Is healthcare doing enough to protect themselves and their patients from long-lasting, irreversible effects of a cyber attack?
The financial costs associated with a security breach can be extreme and reputation damaging. In critical industries like healthcare, a cybersecurity attack could expose patients to major safety risks that no amount of cyber breach insurance will fix.
Historically speaking, healthcare has had a myopic focus on privacy and protecting the confidentiality of patient information–largely caused by HIPAA, Caldicott, APA, PDPA, GDPR, and state breach rules. These have resulted in a skewed, compliance-based approach to security by senior management with a 'checkbox mentality' of ‘have we done the minimum necessary’, rather than a attempting a holistic, risk-focused approach to identify, protect, detect, respond, and recover from threats and vulnerabilities.
These possible risks are evolving especially quickly in healthcare (as are legal liabilities and exposure to inadequate cybersecurity protection). CISOs, CROs, and GC/CLOs (General Council or Chief Legal Officers) are beginning to understand how cybersecurity preparation is critical to protecting patient safety, as well as its potential impact on reputation in the age of digital inter-connectivity.
“Cybersecurity is no longer a question of simple compliance,” said one hospital CEO at a recent US healthcare conference, “it’s about protecting the hospital’s reputation and ensuring patient safety while our systems are under attack and misbehaving."
"We purchased cyber risk insurance to cover all the un-budgeted costs associated with an attack. We keep our fingers crossed that we won’t need it.” he added.
However, many insurers are now claiming that cyber attacks are an 'Act of War' and are therefore exempt from coverage under the terms of their policies, a fact that is currently being disputed in court by drug maker Merck and its insurers.
An OCR fine and the institution’s name being posted to the OCR 'Wall of Shame' is one thing, but patients being turned away or even held to ransom by cyber-attacks compromising medical devices are an entirely different order of magnitude! It may not be prudent to rely entirely on insurance to save you.
Given our reliance today on HIT / HIoT systems to treat patients, there's a real risk that someone could lose their life because critical systems are not available to diagnose and treat them following a cyber-attack. When a hospital is forced to go on 'Full Divert' following a cyber-attack, their reputation suffers as well as seen with the WannaCry attack on the British NHS in 2017. More recently, Campbell County Health in Wyoming, USA was also forced to go on full divert following a similar cyber-attack.
“I would find it much more preferable to have HHS OCR camped out in my office examining all my papers following a breach, than the FBI walking the halls investigating a series of patient deaths at my hospital caused by a cyber-attack.” said a prominent San Francisco area CISO who preferred not to be named without clearing his statement with his employer.
“One set of risks threatens executive jail time for wanton negligence, the other pretty much guarantees it,” he added.
Some years ago I did a walk-through of a hospital in Tasmania as part of its parent company’s risk assessment. The top floor was dedicated to a large and sprawling maternity department. Patient rooms with open doors and sleeping new moms and their infants lined either side of a wide corridor so nurses could come and go to check on both. Mothers and infants had plastic straps around their wrists with their name, D.O.B., and patient identifier, but none were RFID-tagged.
It would have been very easy for someone to walk into a room, remove the sleeping child, and walk down the corridor to take the elevator down to the underground parking complex. There was no physical security to stop them–only a few nurses moving in and out of rooms.
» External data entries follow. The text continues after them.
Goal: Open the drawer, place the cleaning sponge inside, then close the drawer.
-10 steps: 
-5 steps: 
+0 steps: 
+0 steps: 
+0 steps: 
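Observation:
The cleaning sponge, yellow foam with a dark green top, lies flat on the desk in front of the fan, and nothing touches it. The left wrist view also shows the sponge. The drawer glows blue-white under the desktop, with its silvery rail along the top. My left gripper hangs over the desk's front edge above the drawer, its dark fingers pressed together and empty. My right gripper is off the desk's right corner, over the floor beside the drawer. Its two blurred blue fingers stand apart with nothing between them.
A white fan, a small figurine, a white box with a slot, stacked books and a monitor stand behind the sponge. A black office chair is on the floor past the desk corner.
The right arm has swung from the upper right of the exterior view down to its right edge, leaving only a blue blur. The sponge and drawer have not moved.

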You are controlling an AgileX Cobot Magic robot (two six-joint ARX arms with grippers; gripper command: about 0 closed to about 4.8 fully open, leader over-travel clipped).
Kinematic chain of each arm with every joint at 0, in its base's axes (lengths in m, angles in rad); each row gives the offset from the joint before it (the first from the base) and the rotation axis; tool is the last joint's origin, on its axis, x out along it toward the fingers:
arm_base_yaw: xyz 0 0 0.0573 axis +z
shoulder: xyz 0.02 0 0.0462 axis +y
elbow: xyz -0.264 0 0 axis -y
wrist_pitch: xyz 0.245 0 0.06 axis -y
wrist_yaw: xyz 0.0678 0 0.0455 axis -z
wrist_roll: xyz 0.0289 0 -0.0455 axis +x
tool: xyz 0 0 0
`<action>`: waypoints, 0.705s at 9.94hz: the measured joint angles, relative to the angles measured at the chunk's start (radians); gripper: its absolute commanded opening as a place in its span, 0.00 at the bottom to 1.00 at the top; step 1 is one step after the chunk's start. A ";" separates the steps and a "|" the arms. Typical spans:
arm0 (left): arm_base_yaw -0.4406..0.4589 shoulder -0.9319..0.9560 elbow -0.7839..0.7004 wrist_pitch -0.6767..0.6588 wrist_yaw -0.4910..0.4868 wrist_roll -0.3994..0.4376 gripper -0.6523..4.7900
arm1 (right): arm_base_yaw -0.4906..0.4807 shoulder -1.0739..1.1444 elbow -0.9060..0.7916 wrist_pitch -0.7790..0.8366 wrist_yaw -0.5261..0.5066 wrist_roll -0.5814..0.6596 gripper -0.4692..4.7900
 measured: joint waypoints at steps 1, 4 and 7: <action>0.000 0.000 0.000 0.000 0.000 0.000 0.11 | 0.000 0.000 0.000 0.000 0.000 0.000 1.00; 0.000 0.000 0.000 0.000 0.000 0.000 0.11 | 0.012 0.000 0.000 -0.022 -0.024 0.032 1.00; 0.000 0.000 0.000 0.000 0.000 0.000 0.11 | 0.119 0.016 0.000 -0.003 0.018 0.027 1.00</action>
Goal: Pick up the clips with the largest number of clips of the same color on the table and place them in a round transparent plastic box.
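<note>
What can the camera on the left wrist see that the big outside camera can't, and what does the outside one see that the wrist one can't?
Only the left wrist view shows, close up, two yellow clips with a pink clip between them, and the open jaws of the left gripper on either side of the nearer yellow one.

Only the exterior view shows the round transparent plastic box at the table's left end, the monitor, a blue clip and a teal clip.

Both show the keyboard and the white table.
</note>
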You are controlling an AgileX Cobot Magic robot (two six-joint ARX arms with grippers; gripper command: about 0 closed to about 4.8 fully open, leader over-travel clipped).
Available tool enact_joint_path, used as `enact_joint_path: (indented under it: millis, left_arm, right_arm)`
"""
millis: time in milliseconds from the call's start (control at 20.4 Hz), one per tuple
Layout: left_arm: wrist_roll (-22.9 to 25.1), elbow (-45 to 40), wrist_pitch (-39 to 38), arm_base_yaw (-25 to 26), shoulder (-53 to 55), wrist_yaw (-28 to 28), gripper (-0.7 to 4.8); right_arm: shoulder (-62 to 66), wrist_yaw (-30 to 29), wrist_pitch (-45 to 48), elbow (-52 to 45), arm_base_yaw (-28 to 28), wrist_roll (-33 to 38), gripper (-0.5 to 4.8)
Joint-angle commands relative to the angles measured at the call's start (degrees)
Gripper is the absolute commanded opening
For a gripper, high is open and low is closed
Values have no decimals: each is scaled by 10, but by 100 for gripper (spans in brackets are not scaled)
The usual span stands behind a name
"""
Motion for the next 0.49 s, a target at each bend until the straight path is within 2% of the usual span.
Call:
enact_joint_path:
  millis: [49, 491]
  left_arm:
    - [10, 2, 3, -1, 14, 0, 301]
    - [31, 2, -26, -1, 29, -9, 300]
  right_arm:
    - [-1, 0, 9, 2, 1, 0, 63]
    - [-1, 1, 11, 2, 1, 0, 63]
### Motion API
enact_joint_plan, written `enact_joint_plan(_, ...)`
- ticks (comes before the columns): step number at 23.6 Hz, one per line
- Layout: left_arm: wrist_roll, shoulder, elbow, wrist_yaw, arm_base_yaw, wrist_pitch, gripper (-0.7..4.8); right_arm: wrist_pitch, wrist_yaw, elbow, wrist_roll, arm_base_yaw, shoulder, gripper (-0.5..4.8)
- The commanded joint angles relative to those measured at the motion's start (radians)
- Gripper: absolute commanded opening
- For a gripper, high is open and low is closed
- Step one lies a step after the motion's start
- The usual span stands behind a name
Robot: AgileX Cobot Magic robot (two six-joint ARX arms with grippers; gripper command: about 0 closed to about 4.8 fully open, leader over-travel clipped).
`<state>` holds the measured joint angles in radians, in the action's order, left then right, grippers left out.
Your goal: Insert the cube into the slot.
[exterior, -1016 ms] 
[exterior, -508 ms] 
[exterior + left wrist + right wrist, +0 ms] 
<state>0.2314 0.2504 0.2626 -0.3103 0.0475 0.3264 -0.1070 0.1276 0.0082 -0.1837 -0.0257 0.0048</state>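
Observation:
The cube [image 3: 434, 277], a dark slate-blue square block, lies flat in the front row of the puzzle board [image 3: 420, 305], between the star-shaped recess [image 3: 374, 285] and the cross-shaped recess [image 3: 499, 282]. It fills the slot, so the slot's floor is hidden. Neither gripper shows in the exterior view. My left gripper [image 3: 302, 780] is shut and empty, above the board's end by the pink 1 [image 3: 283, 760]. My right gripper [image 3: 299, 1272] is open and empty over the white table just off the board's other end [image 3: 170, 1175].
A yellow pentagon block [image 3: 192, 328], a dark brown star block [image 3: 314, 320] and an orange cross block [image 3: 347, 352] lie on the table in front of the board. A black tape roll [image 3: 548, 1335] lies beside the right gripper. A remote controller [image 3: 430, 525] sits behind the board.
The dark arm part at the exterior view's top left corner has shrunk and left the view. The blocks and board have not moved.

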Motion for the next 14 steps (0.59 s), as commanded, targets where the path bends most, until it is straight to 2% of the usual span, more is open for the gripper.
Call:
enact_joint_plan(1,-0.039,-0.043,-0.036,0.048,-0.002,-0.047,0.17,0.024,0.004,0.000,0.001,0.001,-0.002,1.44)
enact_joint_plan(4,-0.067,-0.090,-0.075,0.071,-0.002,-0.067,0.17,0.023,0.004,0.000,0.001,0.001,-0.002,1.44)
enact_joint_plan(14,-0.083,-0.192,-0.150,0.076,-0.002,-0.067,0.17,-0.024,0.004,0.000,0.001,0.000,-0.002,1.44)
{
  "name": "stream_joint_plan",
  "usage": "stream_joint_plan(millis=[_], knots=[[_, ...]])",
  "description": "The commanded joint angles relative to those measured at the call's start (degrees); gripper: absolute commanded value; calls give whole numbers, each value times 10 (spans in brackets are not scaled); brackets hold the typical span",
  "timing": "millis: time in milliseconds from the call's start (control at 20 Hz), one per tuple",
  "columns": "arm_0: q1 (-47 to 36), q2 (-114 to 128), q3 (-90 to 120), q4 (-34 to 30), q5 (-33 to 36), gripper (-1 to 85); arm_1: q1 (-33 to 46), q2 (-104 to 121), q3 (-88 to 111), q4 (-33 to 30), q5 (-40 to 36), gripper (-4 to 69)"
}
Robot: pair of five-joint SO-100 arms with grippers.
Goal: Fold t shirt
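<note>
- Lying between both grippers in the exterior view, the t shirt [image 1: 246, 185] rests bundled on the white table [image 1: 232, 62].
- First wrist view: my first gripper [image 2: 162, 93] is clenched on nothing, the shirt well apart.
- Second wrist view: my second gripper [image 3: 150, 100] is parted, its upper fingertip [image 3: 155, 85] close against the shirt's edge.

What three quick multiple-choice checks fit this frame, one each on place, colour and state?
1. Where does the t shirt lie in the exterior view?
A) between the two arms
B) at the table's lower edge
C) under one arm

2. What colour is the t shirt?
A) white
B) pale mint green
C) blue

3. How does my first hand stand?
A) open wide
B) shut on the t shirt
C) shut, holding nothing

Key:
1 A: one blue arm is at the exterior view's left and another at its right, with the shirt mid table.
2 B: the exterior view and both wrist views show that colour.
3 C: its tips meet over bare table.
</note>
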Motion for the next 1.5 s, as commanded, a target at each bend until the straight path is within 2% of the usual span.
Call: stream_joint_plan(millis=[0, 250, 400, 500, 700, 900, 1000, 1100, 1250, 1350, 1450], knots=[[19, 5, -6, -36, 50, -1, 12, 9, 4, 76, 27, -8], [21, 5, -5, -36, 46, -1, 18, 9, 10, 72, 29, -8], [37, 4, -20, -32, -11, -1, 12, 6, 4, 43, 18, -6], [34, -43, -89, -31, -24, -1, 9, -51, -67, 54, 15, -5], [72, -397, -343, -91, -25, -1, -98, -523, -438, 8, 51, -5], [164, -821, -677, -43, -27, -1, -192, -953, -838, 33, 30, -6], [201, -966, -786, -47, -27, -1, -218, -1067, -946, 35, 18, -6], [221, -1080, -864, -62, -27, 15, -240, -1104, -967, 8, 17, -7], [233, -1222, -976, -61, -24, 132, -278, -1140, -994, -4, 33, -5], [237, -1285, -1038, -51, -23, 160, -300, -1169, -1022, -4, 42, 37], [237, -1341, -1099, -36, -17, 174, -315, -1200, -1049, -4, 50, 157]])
In our debrief, I asked the doctor running the department what would happen if someone were to abduct a newborn. She protested saying that no one ever would, nor had anyone attempted so in the past–this was Tasmania, they had more babies than they needed. She acknowledged that maybe this might be a problem in in other places like Sydney or Melbourne. But, upon further consideration, she announced, “In a small-knit community like ours, we would close if something like that happened! It would ruin our reputation and no one would come here to give birth again!”
The message here is that no amount of liability insurance is going to protect your reputation fully. It can cover costs for forensic investigation, breach notification, loss of business while down or recovering, and even for extortion payments if you are unable to recover critical data wiped out during a ransomware attack–but it can never cover what your customers think of you! Cyber risk insurance is valuable, but it’s no replacement for a well-functioning cybersecurity program.
Some of us continue to shop at Target following its massive breach of customer data some years ago, but most of us would never apply for a Target Card, nor would we ever consider using an email service provided by Yahoo for similar reasons!
“Once damaged, reputation is a problem to fix” said the US hospital CEO. “It’s something that is becoming an increasing concern for all of us in healthcare. But how do you do that without spending a fortune on cybersecurity?”